- _What is being asked_:
After locating "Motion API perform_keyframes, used" in the listing below, copy that line and each one after it exactly, ending with the line that has "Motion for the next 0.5".

- _Dataset content_:
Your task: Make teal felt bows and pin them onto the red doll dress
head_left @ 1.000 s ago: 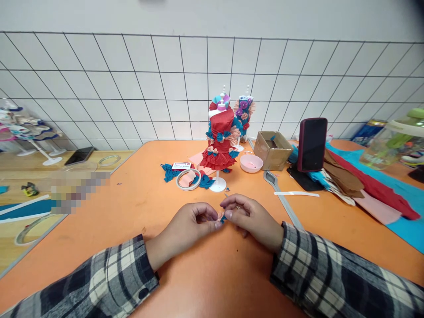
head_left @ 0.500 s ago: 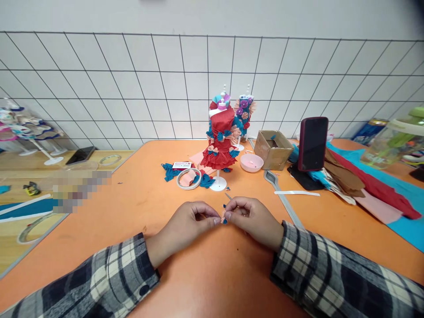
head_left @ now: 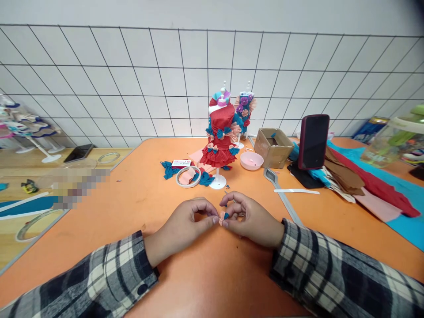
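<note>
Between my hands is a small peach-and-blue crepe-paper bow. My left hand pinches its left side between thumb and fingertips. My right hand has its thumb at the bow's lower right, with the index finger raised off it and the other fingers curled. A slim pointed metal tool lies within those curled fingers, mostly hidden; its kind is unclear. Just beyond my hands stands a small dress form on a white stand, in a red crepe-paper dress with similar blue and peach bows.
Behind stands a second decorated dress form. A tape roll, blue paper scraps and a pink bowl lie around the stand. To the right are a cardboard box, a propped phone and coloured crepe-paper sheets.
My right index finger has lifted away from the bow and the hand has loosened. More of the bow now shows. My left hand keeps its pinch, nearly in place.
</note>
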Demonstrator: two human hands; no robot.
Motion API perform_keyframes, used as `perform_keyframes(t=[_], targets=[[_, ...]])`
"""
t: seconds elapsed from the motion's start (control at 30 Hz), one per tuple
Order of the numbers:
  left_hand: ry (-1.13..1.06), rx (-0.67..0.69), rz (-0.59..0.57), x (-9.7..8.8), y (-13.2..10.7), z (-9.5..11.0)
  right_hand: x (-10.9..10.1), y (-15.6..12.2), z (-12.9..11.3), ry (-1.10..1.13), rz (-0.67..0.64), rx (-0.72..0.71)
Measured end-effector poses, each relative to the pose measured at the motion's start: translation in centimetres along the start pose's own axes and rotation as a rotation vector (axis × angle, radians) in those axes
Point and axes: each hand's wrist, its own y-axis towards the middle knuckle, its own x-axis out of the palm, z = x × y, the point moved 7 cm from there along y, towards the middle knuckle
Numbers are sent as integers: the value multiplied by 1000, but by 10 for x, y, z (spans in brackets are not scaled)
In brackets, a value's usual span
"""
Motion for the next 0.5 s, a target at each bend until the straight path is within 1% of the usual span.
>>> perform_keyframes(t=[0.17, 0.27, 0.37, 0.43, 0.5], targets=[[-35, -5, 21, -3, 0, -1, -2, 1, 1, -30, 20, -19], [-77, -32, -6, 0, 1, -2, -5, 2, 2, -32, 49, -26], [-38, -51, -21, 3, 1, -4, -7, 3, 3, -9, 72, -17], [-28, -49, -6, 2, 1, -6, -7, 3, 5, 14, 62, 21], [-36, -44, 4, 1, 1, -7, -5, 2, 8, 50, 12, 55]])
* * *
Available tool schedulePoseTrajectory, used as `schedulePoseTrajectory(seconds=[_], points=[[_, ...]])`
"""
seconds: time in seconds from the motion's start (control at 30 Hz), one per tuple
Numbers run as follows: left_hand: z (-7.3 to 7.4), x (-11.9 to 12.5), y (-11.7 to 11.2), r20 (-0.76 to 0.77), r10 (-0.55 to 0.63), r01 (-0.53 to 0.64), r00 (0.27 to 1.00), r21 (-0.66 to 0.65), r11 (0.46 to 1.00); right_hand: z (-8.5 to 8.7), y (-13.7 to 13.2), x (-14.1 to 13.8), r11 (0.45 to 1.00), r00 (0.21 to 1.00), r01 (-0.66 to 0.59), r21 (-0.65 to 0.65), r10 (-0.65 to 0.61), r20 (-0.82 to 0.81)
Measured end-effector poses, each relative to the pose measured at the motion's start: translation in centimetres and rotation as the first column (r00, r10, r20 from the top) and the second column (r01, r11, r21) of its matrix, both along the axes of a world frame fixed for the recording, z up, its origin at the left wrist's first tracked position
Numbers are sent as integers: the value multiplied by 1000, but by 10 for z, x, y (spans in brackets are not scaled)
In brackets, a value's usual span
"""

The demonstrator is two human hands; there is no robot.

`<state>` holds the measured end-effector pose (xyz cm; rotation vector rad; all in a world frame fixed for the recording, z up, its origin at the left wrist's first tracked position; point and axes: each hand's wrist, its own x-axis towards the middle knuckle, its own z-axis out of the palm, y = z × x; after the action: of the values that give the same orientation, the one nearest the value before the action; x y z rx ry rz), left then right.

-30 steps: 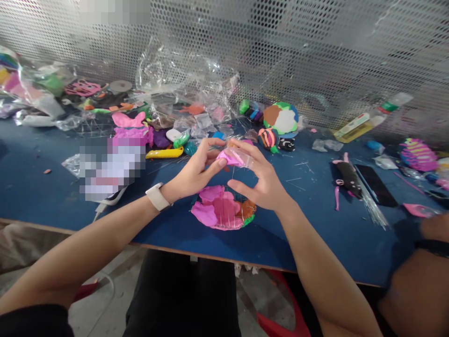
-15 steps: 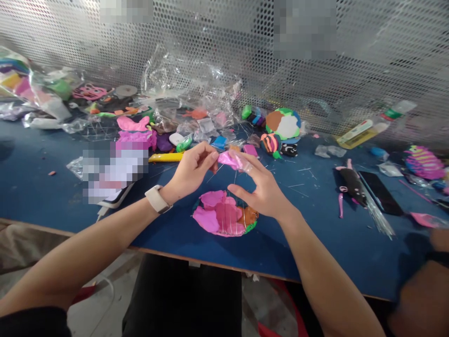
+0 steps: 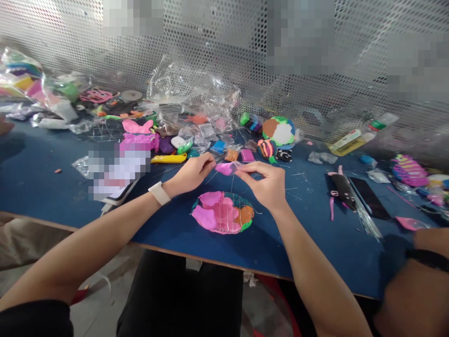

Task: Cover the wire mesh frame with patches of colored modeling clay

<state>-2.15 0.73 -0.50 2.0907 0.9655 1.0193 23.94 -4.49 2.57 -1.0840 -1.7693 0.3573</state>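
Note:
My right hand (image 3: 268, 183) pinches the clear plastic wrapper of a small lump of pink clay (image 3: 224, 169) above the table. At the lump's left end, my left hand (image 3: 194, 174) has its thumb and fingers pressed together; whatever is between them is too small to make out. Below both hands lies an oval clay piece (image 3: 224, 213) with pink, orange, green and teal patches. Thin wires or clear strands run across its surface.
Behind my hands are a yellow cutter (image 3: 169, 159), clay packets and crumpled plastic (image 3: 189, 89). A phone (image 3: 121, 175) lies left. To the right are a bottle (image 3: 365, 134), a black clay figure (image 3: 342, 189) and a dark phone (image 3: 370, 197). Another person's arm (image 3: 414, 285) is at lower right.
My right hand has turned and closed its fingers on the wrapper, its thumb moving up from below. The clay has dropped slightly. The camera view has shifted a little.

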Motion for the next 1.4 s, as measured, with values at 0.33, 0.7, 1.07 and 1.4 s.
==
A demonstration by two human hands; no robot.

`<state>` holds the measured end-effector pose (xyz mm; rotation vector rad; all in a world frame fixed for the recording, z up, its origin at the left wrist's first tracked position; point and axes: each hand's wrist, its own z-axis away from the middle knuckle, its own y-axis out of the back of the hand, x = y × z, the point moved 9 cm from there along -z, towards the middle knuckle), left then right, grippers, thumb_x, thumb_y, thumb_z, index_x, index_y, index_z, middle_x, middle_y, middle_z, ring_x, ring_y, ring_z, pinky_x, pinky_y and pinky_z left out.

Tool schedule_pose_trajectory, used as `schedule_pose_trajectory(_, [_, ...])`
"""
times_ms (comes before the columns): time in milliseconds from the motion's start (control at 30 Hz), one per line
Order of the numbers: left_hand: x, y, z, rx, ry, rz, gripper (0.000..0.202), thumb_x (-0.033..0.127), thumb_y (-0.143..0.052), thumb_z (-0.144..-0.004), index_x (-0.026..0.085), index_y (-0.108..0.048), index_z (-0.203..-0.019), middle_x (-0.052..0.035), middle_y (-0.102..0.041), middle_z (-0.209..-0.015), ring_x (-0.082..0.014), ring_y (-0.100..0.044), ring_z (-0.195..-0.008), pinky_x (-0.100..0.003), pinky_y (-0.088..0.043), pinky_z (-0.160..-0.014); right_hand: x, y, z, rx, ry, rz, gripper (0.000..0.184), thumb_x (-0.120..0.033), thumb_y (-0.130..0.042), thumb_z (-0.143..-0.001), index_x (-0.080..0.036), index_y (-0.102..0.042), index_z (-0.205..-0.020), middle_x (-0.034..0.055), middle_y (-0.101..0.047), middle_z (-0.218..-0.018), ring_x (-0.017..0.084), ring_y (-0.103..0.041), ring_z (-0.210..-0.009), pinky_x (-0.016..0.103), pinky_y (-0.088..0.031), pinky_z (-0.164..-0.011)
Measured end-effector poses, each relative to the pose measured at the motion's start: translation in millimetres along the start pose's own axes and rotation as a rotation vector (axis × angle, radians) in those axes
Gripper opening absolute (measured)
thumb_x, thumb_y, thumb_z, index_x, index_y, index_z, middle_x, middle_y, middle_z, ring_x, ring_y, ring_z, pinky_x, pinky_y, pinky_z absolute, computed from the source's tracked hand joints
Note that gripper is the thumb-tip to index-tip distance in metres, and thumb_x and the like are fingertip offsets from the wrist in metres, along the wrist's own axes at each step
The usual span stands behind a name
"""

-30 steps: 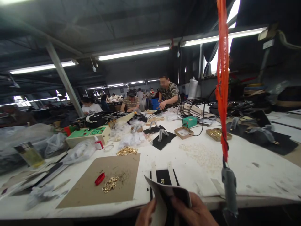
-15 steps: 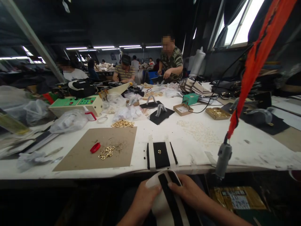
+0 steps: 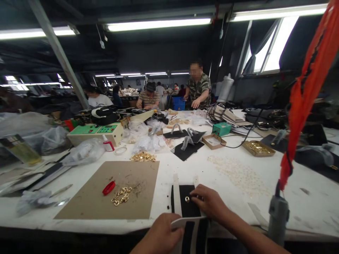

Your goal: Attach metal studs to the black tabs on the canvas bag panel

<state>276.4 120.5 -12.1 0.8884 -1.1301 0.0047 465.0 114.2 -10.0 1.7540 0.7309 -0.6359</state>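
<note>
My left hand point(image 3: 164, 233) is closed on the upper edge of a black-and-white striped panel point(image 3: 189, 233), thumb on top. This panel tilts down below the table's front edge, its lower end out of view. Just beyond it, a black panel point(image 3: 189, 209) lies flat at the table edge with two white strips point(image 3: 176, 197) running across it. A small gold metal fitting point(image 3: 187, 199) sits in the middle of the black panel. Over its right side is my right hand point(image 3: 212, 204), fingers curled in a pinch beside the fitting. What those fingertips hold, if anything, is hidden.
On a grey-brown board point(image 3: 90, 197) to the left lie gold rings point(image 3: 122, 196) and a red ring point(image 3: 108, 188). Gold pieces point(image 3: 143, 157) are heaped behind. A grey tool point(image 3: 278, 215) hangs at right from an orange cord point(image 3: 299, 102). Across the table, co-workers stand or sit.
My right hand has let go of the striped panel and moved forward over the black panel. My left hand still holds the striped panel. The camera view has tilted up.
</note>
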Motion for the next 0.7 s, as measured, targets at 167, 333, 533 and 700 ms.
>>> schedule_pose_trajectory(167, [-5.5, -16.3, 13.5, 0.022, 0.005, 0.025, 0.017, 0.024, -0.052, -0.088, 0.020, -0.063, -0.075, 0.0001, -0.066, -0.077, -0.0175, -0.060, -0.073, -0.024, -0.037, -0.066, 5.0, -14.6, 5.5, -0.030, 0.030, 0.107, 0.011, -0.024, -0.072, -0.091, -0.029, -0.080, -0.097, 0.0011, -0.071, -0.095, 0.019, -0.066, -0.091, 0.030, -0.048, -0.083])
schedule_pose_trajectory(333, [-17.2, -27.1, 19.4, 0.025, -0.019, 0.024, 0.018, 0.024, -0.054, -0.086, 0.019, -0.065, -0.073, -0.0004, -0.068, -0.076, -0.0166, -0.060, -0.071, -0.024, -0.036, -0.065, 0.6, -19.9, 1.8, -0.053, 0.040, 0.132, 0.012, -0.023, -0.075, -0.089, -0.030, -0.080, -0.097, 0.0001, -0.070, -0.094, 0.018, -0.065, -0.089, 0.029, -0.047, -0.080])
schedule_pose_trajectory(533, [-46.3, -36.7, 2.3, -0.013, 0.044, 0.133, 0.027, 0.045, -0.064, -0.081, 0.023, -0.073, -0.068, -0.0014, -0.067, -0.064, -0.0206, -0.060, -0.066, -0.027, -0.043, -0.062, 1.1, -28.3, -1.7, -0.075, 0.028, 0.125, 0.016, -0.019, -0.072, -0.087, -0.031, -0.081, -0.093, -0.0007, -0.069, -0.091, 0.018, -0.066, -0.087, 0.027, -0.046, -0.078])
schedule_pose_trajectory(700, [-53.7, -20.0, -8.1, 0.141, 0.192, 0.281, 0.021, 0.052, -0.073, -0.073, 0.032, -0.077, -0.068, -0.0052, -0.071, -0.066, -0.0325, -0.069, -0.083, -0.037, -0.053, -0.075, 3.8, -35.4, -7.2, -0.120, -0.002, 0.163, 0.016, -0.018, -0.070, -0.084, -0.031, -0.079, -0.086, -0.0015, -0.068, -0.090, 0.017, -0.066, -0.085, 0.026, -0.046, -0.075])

- _Your solution_:
Motion API perform_keyframes, used as `perform_keyframes(t=[_], targets=[[_, ...]])`
"""
t: seconds elapsed from the motion's start (control at 30 Hz), one per tuple
Order of the numbers:
  left_hand: ry (-1.13..1.06), rx (-0.67..0.69), rz (-0.59..0.57), x (-9.7..8.8), y (-13.2..10.7), z (-9.5..11.0)
  right_hand: x (-10.9..10.1), y (-15.6..12.2), z (-12.9..11.3), ry (-1.10..1.13), rz (-0.67..0.64), rx (-0.72..0.71)
Measured end-effector poses, each relative to the pose measured at the motion's start: translation in centimetres along the start pose's own axes and rotation as a rotation vector (axis × angle, radians) in those axes
Point and axes: each hand's wrist, its own y-axis towards the middle knuckle, its own x-axis out of the palm, z = x × y, the point moved 7 cm from there along y, towards the middle knuckle
Numbers are sent as integers: the value multiplied by 1000, but by 10 for x, y, z (spans in brackets are not scaled)
In brackets, a value's usual span
"""
Motion for the next 0.5 s, a target at each bend until the straight path is within 1% of the usual span.

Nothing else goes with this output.